« Animal agriculture », Selene Magnolia.
Vous faites de la recherche en écologie de la santé, une discipline dans laquelle vous étudiez le parallèle entre la santé et la biodiversité. Pourquoi est-il important de faire ce lien?
Il y a d’abord un point de vue historique, et qui est le plus diffusé aujourd’hui, qui consiste à se demander quel est l’impact de la biodiversité sur la santé humaine, et comment mieux comprendre la biodiversité pour mieux gérer les risques sanitaires pour les humains. On parle ainsi des maladies infectieuses comme le Covid, ou d’autres, qui sont des zoonoses et qui ont évolué à partir de souches circulant initialement chez la faune sauvage. On évoque également tout ce qui touche au système immunitaire, comme les allergies et les maladies auto-immunes, et qui a un lien avec le fait que les humains sont moins en contact avec la biodiversité, notamment végétale et parasitaire.

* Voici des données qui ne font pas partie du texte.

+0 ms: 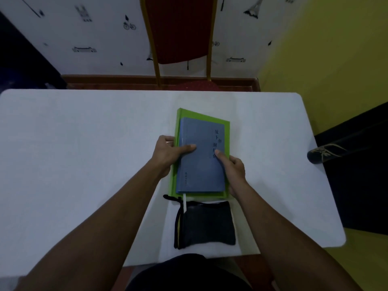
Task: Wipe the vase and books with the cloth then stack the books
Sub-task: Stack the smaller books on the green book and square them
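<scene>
A blue book [200, 164] lies flat on top of a larger green book [210, 119] in the middle of the white table [84, 143]. My left hand [170, 153] grips the stack's left edge, thumb on the blue cover. On the right edge sits my right hand [233, 170], its thumb pressed on the blue cover too. A dark folded cloth [206, 224] with a black cord lies just in front of the books, near the table's front edge. No vase is in view.
A red chair with a gold frame [180, 38] stands behind the table's far edge. A person's dark trouser leg and shoe [323, 154] are at the right, off the table. Yellow floor lies to the right.
</scene>
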Tool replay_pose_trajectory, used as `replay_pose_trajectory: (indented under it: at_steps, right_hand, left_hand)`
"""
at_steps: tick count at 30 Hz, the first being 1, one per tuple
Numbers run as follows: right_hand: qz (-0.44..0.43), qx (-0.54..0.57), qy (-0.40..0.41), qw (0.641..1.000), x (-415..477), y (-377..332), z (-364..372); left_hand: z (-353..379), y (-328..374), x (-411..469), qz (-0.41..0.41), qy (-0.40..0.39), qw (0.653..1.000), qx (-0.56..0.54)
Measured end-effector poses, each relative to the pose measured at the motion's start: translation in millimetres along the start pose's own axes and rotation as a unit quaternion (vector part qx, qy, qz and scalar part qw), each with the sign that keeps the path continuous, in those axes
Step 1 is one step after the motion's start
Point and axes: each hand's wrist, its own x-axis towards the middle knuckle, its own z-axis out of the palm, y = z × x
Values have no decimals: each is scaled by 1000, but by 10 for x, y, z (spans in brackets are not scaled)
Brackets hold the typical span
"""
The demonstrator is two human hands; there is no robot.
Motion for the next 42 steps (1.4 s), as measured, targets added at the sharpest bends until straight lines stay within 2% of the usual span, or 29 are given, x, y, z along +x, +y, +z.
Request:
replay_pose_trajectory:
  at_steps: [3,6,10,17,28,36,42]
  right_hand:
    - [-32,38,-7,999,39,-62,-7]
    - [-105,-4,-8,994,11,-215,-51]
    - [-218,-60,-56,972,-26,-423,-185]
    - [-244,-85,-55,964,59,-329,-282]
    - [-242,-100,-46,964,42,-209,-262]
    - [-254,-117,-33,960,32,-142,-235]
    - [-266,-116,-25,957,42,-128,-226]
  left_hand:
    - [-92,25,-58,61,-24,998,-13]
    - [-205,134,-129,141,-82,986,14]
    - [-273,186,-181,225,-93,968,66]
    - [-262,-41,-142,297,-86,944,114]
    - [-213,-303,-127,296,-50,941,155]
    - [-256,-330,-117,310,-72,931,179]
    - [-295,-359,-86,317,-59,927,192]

Ensuite, il y a un deuxième point de vue, que je porte, qui est global : il s’agit de dire qu’il est normal qu’il y ait des pathogènes dans la biodiversité mais que ce qui est problématique, c’est quand ces pathogènes arrivent dans des populations animales ou végétales déjà vulnérables du fait des pressions humaines. Il y a cette idée de transmission des maladies à la biodiversité.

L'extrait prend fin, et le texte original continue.